Neden çirkin ve alçakça ve düşmanca bunu yazana saldırmak zorundasın ki?
Sansür sizi özgürleştirmez!
Zihinlerini sansürlemeyenleri sansürleme uğraşını kes! Yapamazsın
Kimsenin sallamadığı şu.
Benim gibiler 7 bin yıl kadar önce bugün kutsanan topraklara gökten uçan arabalarıyla gelen yabancılara inanıyor. (Ubeyd heykelcikleri ve diğer) Geldiler ve oradakilere, matematik, geometri, bilimler, yapı teknolojisi bir şeyler öğrettiler verdiler. Mucizeler (teknolojik aygıtlar) gösterdiler, yapılar kurdular ve daha fazlası (Bir ölçü de Tevrat'ın yazdıkları oldu)
Gittiklerinde ve artık kimse onları görmediğinde bu halk arasında anlatılan/aktarılan bir söylenceye/efsaneye döndüğünde ise olgu tarihsel fenomen ve gerçeklik olmaktan çıkarak din oldu, tanrı oldu. Yönetme aracı oldu. Muhtemelen elitist/aristokrat bir sınıfın elindeki bilgi (musevilik) sadece anadan oğla, soydan soya geçerdi ve bu nedenle diğer gruplar halk kendi dinlerini kurdu, kendi bilgilerini derledi örgütledi ve kendi kitaplarını yazdı. Bunlar muhtemelen aynı efsaneden beslenen şeylerdi.
-
@ictenlik kimseyi sansürlediğimiz filan yok. Kendinde misin yoksa manik atak filan mı geçiriyorsun? Tasmalı köpek filan da demişsin?
Yazdıklarımda ne tür bir hakaret gördün de hakaretle cevap vermeyi istedin?
Başka forumlarda devridaim makinelerine inanan hasta bir adam var, ondan farkın kalmamış. Doğru psikiyatriye. -
Neden bu yazılan bilime değil dine çattığı halde dindar/dinciler hiç muhatap olmuyor da ,üzerine almıyor da (ya da bu bizim yetkimiz değil ,aşıyor dermiş gibi aradan çıkıyor da) araya bilimci denen bilimistler giriyor ve yazılanla onlar karşı karşıya getiriliyor?

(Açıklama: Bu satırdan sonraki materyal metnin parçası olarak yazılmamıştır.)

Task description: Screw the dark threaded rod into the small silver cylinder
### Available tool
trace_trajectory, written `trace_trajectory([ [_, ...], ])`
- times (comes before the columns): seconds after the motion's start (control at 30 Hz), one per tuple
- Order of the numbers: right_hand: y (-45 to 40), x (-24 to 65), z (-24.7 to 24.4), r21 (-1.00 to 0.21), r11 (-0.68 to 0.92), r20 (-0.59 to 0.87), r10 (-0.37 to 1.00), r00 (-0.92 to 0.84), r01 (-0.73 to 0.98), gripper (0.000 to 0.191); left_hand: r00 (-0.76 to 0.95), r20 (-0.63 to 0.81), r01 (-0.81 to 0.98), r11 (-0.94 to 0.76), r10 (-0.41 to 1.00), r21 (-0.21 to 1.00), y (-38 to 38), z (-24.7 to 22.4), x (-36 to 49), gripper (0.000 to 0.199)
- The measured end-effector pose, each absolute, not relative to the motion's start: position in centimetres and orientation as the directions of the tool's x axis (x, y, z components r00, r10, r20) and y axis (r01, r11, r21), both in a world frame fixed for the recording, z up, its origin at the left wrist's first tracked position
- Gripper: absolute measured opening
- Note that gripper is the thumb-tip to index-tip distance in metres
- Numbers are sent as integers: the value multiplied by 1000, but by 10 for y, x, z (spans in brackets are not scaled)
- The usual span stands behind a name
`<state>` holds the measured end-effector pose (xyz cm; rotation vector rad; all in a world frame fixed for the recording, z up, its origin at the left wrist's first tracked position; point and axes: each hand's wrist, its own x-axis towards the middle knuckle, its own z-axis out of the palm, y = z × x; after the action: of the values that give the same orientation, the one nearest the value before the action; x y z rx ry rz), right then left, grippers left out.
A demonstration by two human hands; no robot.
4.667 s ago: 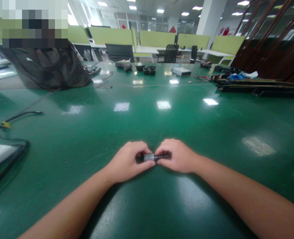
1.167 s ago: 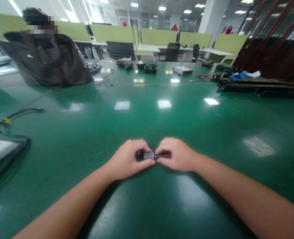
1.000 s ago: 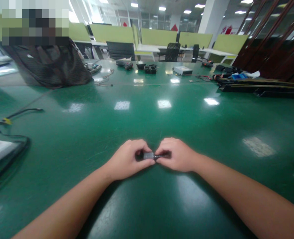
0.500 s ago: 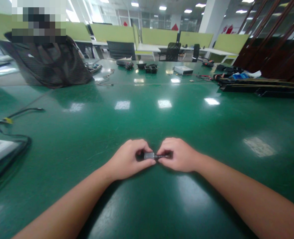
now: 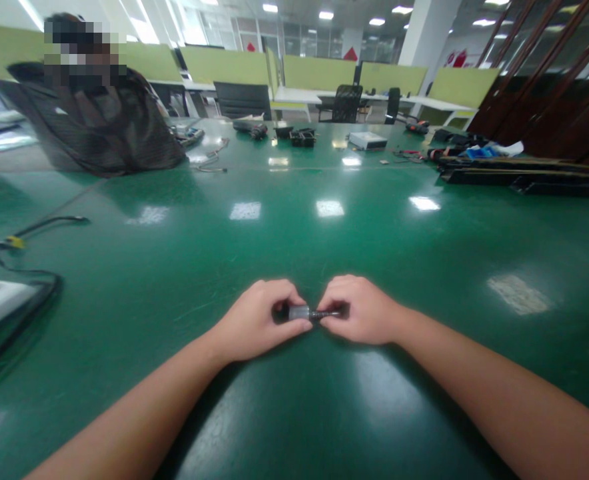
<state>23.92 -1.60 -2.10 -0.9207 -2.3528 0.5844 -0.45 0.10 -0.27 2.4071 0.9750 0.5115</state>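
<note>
Low in the middle of the head view, my left hand (image 5: 264, 319) is closed on a small cylindrical metal part (image 5: 299, 313), thumb and forefinger on its sides. A thin dark shaft (image 5: 327, 314) extends from the part's right end towards my right hand (image 5: 357, 310). The thumb and forefinger of my right hand are closed around this shaft. Both hands are close together over the green table (image 5: 294, 247), the part lying about level between them. Palms and remaining fingers are partly hidden.
At the left edge are a white item (image 5: 2, 307) and black cables (image 5: 49, 223). A large dark bag (image 5: 109, 133) stands at the far left. Farther back lie black parts (image 5: 302, 138), a grey box (image 5: 367, 141) and long black pieces (image 5: 524, 175) at the right.
The fingertips of my right hand have shifted slightly right along the shaft, and a little more of it shows. My left hand stays in place. The blurred figure behind the bag has moved slightly.
</note>
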Motion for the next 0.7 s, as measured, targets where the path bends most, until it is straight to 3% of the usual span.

Niye bunu insanların duymaması için çırpınıyordun?
Niye bunu yazanı karalama peşindeydin?
Niye bu sansür, susturma, karalama uğraşı? ve niye taraf oldun?
Yazılan doğru ve gerçekliğe uygunsa, sadece dinin kökünü deşifre eder ve kazdırdı. Dini ortadan kaldırırdı. Bununla alıp vermediğiniz/sorununuz nedir?
Bu değilse bu yanlısşa sana/kime -zararı -ne? Çokseslilik, kanaat özgürlüğü..
Yazılan ne olursa olsun (öyle ya da değil) sadece dindarı/dindarları (rahatsız etmeli ve onları) dinleri hakkında çelişkiye götürürdü, düşünmeye sevkederdi.. Bununla alıp veremediğiniz/zorunuz nedir?
Neden bu yazıldığında o da senin görüşün/düşüncen denmiyor da? (öbür bıdı bıdı yapılıyor. O da yeni değil onu da söyleyelim. Sizden binlerce defa aynı tepkiye maruz kalındı)
Buna neden kişi ve içerik karalama safsatasıyla saldırdınız ve saldırıyorsunuz? Neden?
Neden buna son vermedin?
Neden toplumsal alanda bu yazıldığında yazanı ve yazarı karalamaya ve örtbasa giriştiniz?
Kimsenin sallamadığı şu.
Benim gibiler 7 bin yıl kadar önce bugün kutsanan topraklara gökten uçan arabalarıyla gelen yabancılara inanıyor. (Ubeyd heykelcikleri ve diğer) Geldiler ve oradakilere, matematik, geometri, bilimler, yapı teknolojisi bir şeyler öğrettiler verdiler. Mucizeler (teknolojik aygıtlar) gösterdiler, yapılar kurdular ve daha fazlası (Bir ölçü de Tevrat'ın yazdıkları oldu)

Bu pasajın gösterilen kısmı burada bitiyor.